La pratique du polo a ses difficultés. Un terrain de polo c’est cinq terrains de footil n’est donc pas facile de trouver une place et encore moins sur un terrain communal. En plus de Sotogrande, Madrid, Barcelone et Séville sont les autres villes qui accueillent ce sport. « Plus que parce que c’est cher, c’est très ambitieux en raison de l’infrastructure dont il a besoin. Avec ce petit nombre de licences, l’Espagne est championne du monde, ce qui a beaucoup de mérite. Garder un cheval n’est pas facile, il faut des écuries, ce n’est pas bon marché, mais on peut louer les champs et les chevaux. Il peut être pratiqué. Il y a des joueurs comme Pelayo qui est champion du monde et qui n’avait aucun lien familial avec le polo mais qui est originaire de Sotogrande et attaché aux chevaux et au sport. Comme cela s’est passé avec le golf il y a quelques années ».

Pour chaque équipe à handicap élevé, le niveau le plus élevé, chaque joueur par match peut déplacer dix chevaux, donc Pour un match, jusqu’à 80 chevaux doivent être déplacés entre les deux équipes, de quatre joueurs chacune.. L’animal est soumis à un effort important et c’est pourquoi ils tournent, parlant toujours du plus haut niveau. Par conséquent, il doit avoir une écurie importante. »

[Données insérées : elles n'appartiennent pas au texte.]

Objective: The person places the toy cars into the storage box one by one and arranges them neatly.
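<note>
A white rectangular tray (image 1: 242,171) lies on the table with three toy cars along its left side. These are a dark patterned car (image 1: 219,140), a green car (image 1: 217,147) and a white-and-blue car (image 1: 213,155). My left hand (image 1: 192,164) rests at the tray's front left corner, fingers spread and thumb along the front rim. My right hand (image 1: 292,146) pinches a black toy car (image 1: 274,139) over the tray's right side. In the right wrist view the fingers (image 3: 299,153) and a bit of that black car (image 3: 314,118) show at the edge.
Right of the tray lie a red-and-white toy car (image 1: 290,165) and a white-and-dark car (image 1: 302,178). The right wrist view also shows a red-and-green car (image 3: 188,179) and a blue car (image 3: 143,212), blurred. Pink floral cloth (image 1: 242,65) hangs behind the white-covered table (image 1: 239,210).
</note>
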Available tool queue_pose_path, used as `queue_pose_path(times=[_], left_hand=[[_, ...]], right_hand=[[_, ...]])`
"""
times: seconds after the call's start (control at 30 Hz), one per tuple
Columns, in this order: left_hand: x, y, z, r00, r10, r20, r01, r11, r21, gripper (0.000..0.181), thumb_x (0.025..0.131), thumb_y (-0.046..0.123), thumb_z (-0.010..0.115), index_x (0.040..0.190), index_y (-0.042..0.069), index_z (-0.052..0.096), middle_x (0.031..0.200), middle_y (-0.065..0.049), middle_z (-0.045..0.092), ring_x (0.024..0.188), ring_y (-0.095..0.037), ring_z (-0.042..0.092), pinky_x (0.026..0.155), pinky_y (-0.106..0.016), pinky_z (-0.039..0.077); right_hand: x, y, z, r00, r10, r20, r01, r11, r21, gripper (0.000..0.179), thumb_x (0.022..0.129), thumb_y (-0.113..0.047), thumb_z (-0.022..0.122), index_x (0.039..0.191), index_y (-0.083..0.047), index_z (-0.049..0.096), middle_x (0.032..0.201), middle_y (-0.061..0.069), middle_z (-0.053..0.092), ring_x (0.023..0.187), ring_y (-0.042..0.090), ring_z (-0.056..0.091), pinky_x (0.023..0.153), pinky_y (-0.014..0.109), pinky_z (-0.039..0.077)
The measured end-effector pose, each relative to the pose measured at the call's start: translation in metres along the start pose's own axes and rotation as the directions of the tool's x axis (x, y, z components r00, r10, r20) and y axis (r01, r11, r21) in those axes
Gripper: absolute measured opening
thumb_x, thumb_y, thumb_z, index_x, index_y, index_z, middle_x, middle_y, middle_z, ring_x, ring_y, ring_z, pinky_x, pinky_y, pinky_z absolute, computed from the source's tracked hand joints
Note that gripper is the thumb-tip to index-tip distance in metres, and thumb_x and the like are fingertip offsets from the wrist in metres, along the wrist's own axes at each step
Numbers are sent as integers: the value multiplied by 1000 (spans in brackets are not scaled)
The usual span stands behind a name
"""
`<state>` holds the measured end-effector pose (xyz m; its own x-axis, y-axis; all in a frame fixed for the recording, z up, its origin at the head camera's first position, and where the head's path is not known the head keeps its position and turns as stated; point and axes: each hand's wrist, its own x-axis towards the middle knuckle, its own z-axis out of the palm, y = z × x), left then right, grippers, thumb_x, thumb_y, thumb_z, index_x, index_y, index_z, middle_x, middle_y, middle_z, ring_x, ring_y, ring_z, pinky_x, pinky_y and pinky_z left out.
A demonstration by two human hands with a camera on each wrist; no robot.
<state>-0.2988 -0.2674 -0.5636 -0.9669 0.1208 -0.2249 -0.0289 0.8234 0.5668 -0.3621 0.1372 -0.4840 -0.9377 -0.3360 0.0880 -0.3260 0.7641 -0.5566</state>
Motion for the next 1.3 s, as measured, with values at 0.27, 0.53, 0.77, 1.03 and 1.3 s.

Pour se faire une idée, le skipper d’une équipe, qui peut aussi concourir dans le monde de la voile, peut investir jusqu’à 2 millions d’euros pour déménager toute son équipe à Sotogrande et couvrir tous les frais : logement du staff, chevaux, je paie les joueurs , les adjoints… « C’est évident que ça coûte bien que c’est très variable, mais pour le haut niveau ça peut être pareil jusqu’à deux millions. Une équipe c’est composé de quatre ou cinq joueurs, les gens qui les accompagnent, les camions de transport, les vétérinaires … De la même manière, chaque équipe déplace 30 ou 40 personnes, mais le bas handicap est plus amateur et plus accessible », commente Antonio.

Accord de retransmission

Un sport existe et gagne des adeptes, surtout s’il parvient à le faire connaître. Pour cela, la télévision continue d’être l’une des chaînes les plus importantes sans oublier désormais les réseaux sociaux. Pour cet été, le Ayala Polo Club a conclu un accord avec Movistar Plus diffuser dix matches du Tournoi International. « Il y avait beaucoup d’espoir dans cet accord. Ce qui n’apparaît pas à la télévision n’existe pas et c’est peut-être la première étape pour donner une certaine visibilité à ce sport et face aux sponsors. Il n’est pas nécessaire que ce soit tous des sponsors de marques de luxe, le polo n’est pas que du luxe, il existe de nombreuses activités qui l’entourent. C’est une activité très familière et nous, en plus du jeu, organisons différentes activités sociales autour du pôle. C’est un sport très familier, il y a des performances musicales, des zones de shopping… Il s’agit de regarder le match mais de s’amuser toute la journée ». Pour le producteur de télévision, c’est sans doute aussi l’un des grands défis car Le polo est considéré comme l’un des sports les plus difficiles à diffuser en raison de l’immensité du terrain de jeu, nécessitant donc une bonne équipe et aussi des médias importants.

Domaine argentin

L’Espagne est championne du monde, mais l’Argentine domine, qui fait aussi office de pépinière. Le champ argentin, d’une part, et le cheval argentin a beaucoup d’élevage de polo, bien que les tournois soient organisés de manière différente. L’Argentine est une sorte de vitrine à promouvoir et à vendre, mais les joueurs dominent aussi le circuit. Aujourd’hui, des centaines de clubs de polo discrets s’entraînent, s’entraînent et concourent pour l’amour du sport.

Ce sont les éleveurs britanniques qui ont introduit le polo en Argentine vers la fin du XIXe siècle. Une coutume locale qui au fil du temps deviendra l’un des épicentres de ce jeu d’équipe. Aujourd’hui, près de 90 % des meilleurs joueurs de polo du monde sont argentins.